As expected, rural Georgia pulled hard for Walker, and Warnock, was heavily supported in the metro-Atlanta area and in several municipalities across the state that traditionally go blue. But if the race had been decided in this area, Walker would have won by a landslide.
In Toombs County, Walker garnered 74.57% of the vote to Warnock’s 25.43%. In Montgomery County, Walker amassed 75.27% of balloting while Warnock pulled in only 24.73% of the vote. In Wheeler County, Walker won 75.27% of the vote, with Warnock receiving 24.73%.
Nearly 2 million Georgians cast early votes in the runoff and on Election Day, over 50% of the state’s 7 million plus registered voters turned out, making this one of the most high profile races in Georgia’s history.
While the Senate majority had been decided in the General Election in November, Warnock's victory in the last ballot box showdown of the 2022 midterm elections gave Democrats a 51-49 margin in the chamber and a bit of an edge in their slim control of the Senate.

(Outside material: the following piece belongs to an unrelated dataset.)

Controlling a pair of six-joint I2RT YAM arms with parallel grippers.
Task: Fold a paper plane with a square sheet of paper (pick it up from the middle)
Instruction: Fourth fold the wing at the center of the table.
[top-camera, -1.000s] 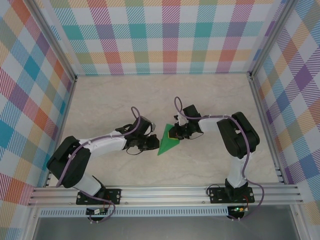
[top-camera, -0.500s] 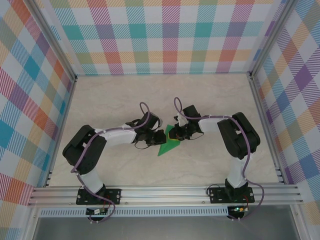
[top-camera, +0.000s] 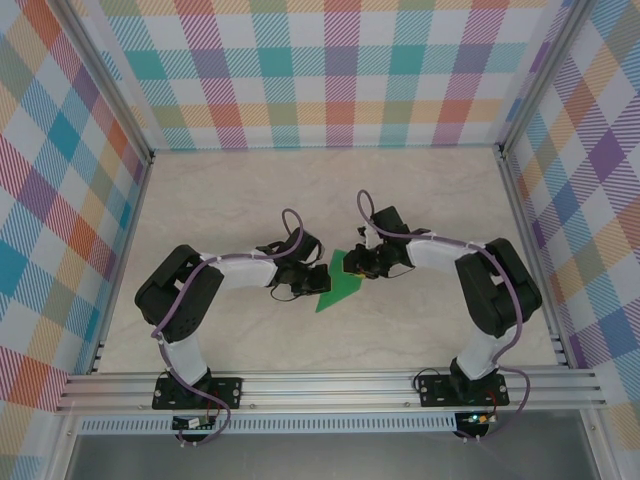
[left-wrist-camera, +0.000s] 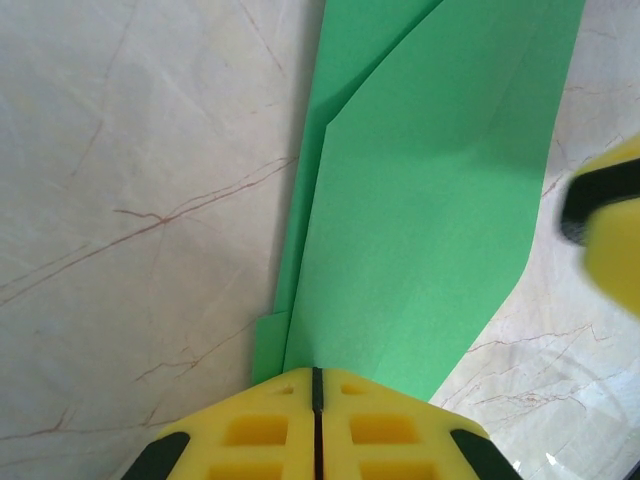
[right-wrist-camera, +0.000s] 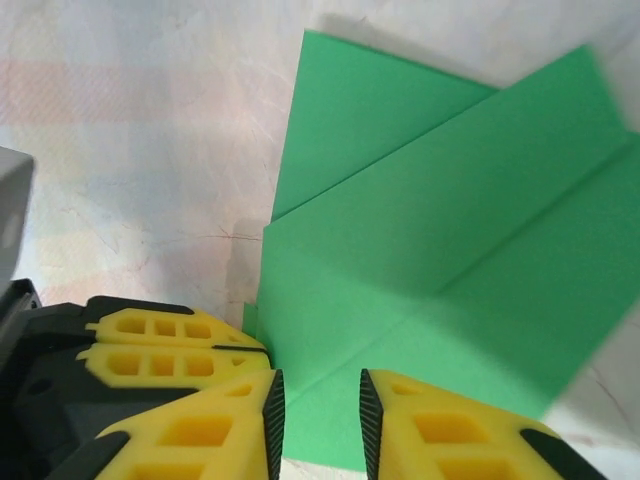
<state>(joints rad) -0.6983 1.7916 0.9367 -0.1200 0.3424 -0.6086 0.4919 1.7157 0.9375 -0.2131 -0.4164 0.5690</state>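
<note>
The square sheet of paper (top-camera: 338, 291) is bright green and lies on the table folded into a pointed, layered wedge like a paper plane. Its overlapping flaps and a lengthwise crease show in the right wrist view (right-wrist-camera: 430, 250) and the left wrist view (left-wrist-camera: 430, 200). My left gripper (top-camera: 318, 278) is shut, its joined yellow tips (left-wrist-camera: 316, 372) resting at the paper's left edge. My right gripper (top-camera: 350, 265) stands open just above the paper (right-wrist-camera: 320, 380), with green sheet lying flat under the gap. Beside the right gripper lie the left fingers (right-wrist-camera: 165, 345).
The table (top-camera: 230, 200) is pale marble, fenced by checked walls on three sides and an aluminium rail (top-camera: 320, 385) along the near edge. Both arms meet at the middle. A right fingertip (left-wrist-camera: 610, 230) shows at the paper's far side.
My left gripper has slid right, up to the paper's left edge. The right jaws have parted and let the paper go, and the sheet now lies flatter.
</note>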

Two years ago, the Democrats' sweep of the twin Georgia Senate runoffs gave them the majority, but Warnock's recent victory gives his party control of committees. This affords Democrats the ability to move legislation and nominations more easily to the Senate floor.

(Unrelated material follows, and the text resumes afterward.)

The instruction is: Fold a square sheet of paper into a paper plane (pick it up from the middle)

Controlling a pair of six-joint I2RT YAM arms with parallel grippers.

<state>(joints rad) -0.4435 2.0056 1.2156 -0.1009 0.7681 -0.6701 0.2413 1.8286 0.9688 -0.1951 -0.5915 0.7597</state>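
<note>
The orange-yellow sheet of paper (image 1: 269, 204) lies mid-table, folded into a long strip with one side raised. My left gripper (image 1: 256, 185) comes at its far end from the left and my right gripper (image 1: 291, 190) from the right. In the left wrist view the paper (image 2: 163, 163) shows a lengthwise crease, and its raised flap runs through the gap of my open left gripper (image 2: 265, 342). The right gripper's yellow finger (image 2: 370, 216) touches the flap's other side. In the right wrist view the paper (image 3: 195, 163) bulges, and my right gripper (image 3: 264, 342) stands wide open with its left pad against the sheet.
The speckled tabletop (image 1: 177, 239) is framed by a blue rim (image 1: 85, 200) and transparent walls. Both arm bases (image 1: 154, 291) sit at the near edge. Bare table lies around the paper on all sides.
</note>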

The December 6 runoff was necessitated after Warnock led Walker by roughly 37,000 votes out of nearly 4 million cast in November’s General Election. However, since neither candidate topped 50% of the vote required by Georgia law to secure victory, the race headed to a runoff. Warnock dramatically out-raised Walker in the runoff campaign, and the senator and allied Democratic groups out spent Walker by a roughly twoto- one margin to run ads during the month-long runoff showdown.